JB Butlen – Sustainable City by France, by bringing together public and private professionals in urban development, acts as a trusted intermediary to facilitate dialogue between public policies and the realities on the ground, to avoid duplicating initiatives, and instead promote synergies. Through its operational work and the mobilization of expertise, the association also helps identify priorities for action and directs tools and best practices to accelerate the implementation of effective strategies. The Manifesto for Sustainable Cities and Territories, the demonstrator projects identified as part of the “inhabiting France of tomorrow” initiative, as well as SCbF’s contribution to the urban innovation strategy within the framework of France 2030 or the renewal of the EcoQuartier approach are concrete examples. In this sense, SCbF’s 2023 work programme already provides significant support in implementing the State’s major guidelines for ecological planning, particularly in the field of development, aiming for energy efficiency, land conservation, and overall resource conservation with the support of the Green Fund.
AC Mialot – The round table that Jean-Baptiste Butlen mentioned is unique in France and essential for advancing collectively on fundamental issues for our territories that still need to be equipped and explored. Sustainable City by France, in addition to the expertise it provides, constitutes a space for exchange between both public and private stakeholders, which is necessary for progress in the creation, renewal, and management of cities, which require ambition, excellence, and innovation given the magnitude of the challenges.
The neighborhoods in which we work, and their residents, are characterized by greater vulnerabilities than elsewhere, with an overexposure to multiple crises. Recognizing this shared reality, ANRU launched the “Resilient Neighborhoods” initiative a few months ago with the aim of anticipating, adapting to, and mitigating the effects of these crises. In these reflections, Sustainable City by France supports us with its expertise through interventions, training, and upcoming support for specific targeted areas. They have also allowed us to find sources of inspiration beyond our borders by organizing a study trip to Rotterdam for our teams.
We also strive to share and provide perspective on our public policies and internationally highlight the specificities of our public agency for urban revitalization, such as our recent activities in Poland.
SCbF – How does “inclusion,” a strong pillar of Sustainable City by France’s manifesto, manifest itself in its actions?
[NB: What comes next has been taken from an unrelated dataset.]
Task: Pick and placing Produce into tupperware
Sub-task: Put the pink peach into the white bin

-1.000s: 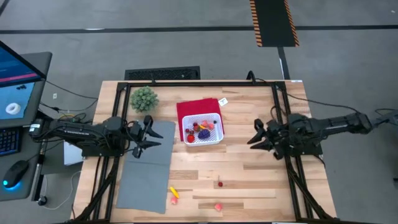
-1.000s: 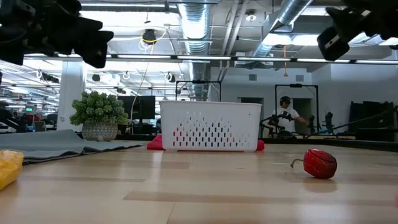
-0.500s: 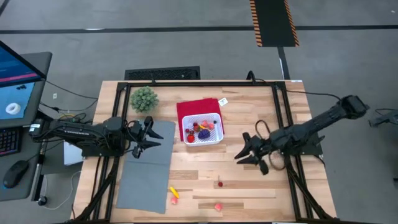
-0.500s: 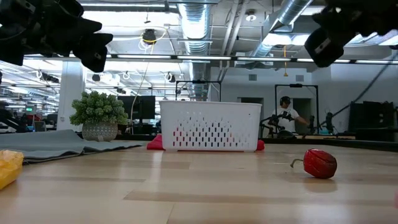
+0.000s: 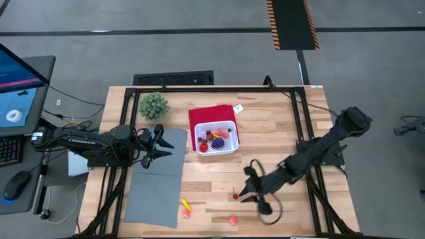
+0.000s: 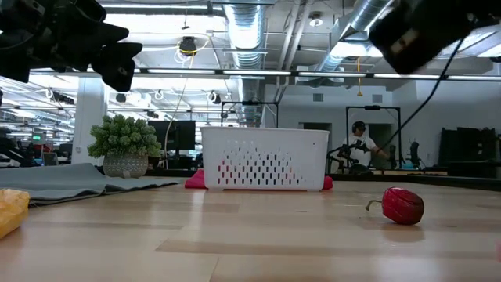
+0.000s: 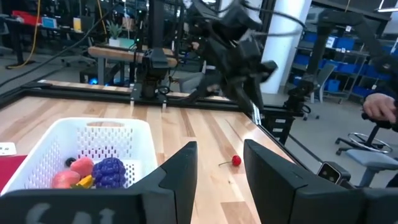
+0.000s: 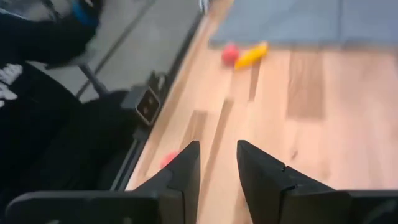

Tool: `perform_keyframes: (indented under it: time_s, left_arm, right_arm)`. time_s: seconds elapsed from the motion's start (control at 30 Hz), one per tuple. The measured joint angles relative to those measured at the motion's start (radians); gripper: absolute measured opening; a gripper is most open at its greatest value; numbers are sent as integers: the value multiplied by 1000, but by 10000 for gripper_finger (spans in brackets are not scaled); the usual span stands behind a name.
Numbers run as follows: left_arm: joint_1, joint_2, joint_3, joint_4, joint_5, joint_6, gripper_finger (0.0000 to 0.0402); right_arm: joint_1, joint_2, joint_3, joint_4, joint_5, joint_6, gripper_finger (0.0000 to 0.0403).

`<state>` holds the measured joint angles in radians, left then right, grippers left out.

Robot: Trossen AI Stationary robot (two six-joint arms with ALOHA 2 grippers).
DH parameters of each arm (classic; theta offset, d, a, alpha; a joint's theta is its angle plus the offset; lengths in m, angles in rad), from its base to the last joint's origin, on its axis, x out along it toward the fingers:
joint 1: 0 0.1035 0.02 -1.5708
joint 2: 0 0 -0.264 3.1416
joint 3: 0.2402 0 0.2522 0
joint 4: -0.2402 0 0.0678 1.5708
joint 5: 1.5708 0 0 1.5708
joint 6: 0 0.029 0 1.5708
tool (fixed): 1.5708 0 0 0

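While several produce pieces (image 5: 214, 140) fill the tupperware (image 5: 229, 150), four lie outside; right gripper (image 5: 248, 189) and left gripper (image 5: 158, 144) fingers apart, empty.

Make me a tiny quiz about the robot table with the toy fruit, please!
1. True or false: the white basket is empty.
2. Which gripper hovers next to the small red fruit lying on the wood: A) left gripper or B) right gripper?
3. Fill in: the basket sits on a ____ cloth.

Key: 1 false, produce lies inside it; 2 B; 3 red.
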<state>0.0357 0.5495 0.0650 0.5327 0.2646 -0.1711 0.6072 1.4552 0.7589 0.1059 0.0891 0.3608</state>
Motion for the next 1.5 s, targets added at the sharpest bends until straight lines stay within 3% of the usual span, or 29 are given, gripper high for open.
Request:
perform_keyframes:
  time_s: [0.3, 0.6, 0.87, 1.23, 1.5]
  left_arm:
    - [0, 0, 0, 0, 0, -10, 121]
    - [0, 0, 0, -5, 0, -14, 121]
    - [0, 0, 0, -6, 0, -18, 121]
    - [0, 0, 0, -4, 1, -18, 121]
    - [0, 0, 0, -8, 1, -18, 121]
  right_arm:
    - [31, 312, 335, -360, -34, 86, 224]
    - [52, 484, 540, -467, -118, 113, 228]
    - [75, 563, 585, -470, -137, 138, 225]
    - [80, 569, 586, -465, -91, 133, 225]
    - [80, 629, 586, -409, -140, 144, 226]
AC Mialot – Sustainable City by France acts in coherence with all pillars of its manifesto, promoting the principles of sobriety, resilience, inclusion, and value creation, and supporting their implementation.
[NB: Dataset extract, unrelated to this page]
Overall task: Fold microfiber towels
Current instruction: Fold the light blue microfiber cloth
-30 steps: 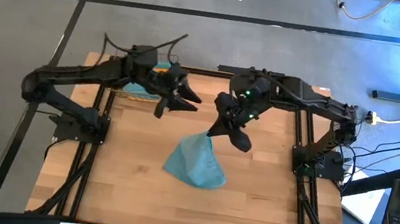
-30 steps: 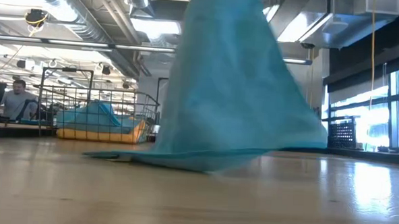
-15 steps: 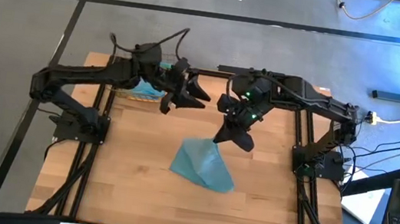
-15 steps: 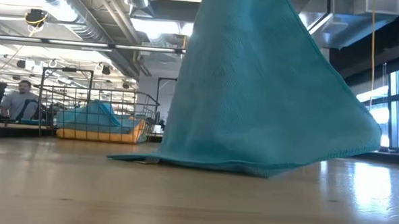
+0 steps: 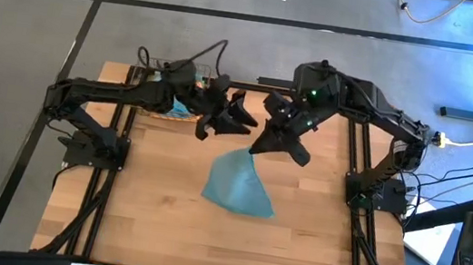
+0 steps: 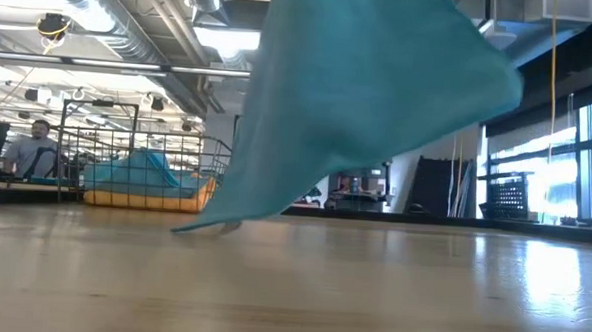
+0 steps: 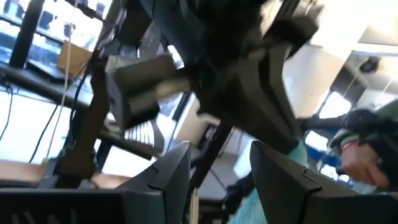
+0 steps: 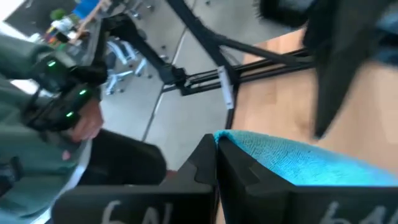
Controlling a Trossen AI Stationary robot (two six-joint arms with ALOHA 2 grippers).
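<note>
A teal microfiber towel [image 5: 239, 185] hangs from my right gripper [image 5: 255, 150], which is shut on its top above the middle of the table. In the low view the towel [image 6: 369, 99] drapes down in a slanted sheet. My left gripper [image 5: 245, 121] hovers open just to the far left of the right one, nothing between its fingers [image 7: 166, 177]. More towels, teal and orange, lie heaped in a wire basket [image 6: 145, 179] at the far left of the table. My right gripper pinches the towel's upper tip [image 8: 245, 146] between its two shut fingers, coming slanting down from the far right. The towel hangs slack below the fingers, mostly lifted clear. Only its lowest corner [image 6: 199, 225] still rests on the table.
The wire basket [image 5: 169, 105] stands at the far left corner, under the left arm. Bare wooden table [image 5: 153, 213] lies on the near side and either side of the towel. A person [image 6: 26, 149] sits in the room beyond.
My right gripper has risen with the towel and rolled a little. The towel's lower edge, which lay along the table, has come up on one side, leaving one corner down. My left gripper has moved toward the right gripper and tipped upward, staying open.
</note>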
Inclusion should be a guiding principle at all levels of intervention. We need to encourage a transformation of neighborhoods that promotes urban renewal, resource efficiency, but above all, a high quality of life, access to essential services, social and functional diversity, and spaces for participation. It is also important to consider reinforced agglomeration dynamics that integrate small and medium-sized cities, as well as neighborhoods facing significant social difficulties and urban dysfunctions, into local urban planning policies, economic policies, and social policies. These territorial dynamics are essential to limit the effects of isolation or segregation.
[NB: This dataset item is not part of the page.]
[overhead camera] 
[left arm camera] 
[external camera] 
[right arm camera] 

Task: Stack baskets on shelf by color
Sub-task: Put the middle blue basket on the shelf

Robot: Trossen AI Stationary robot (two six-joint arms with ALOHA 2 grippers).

Moreover, the city is a magnificent field of experimentation for new approaches centered around equality and inclusivity, as well as environmental health. We have a responsibility to better align social cohesion and urban transformation.
JB Butlen – An inclusive territory fights against all forms of social and spatial segregation by protecting the most vulnerable, ensuring access to essential services, and promoting diversity. Sustainable City by France’s involvement in the ANRU’s “Resilient Neighborhoods” programme is an example of this. An inclusive territory is also participatory and democratic, and these principles are reflected in the association’s balanced and partnership-based governance, which enables its agility and independence: each sector has an equal say in the decision-making process.